==== Material provided
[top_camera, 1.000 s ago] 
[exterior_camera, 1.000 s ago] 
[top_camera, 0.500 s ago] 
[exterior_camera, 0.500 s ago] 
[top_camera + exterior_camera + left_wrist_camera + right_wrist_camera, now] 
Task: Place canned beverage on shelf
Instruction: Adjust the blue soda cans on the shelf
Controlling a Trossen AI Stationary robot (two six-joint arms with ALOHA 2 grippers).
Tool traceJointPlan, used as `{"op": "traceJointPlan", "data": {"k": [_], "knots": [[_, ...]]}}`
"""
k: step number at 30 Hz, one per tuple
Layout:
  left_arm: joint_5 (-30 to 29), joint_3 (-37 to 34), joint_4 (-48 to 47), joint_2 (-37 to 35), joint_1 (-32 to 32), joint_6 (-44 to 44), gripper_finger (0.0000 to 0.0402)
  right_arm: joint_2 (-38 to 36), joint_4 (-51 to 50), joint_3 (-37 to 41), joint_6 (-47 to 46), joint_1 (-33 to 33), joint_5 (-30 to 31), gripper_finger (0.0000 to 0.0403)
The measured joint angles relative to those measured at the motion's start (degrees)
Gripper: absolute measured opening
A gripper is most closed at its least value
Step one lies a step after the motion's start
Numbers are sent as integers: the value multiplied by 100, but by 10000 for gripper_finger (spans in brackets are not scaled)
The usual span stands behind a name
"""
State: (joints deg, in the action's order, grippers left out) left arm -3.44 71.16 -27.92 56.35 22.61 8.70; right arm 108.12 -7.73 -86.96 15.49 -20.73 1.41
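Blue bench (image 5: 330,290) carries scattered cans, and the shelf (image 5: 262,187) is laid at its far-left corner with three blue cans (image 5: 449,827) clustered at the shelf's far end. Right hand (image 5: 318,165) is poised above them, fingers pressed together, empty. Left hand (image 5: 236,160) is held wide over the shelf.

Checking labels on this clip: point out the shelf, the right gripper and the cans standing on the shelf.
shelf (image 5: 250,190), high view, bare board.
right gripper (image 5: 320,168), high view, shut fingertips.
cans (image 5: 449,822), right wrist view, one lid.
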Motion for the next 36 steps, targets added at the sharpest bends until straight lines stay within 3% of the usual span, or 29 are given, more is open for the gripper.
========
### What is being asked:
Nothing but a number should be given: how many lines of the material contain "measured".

### Solution for this problem:
2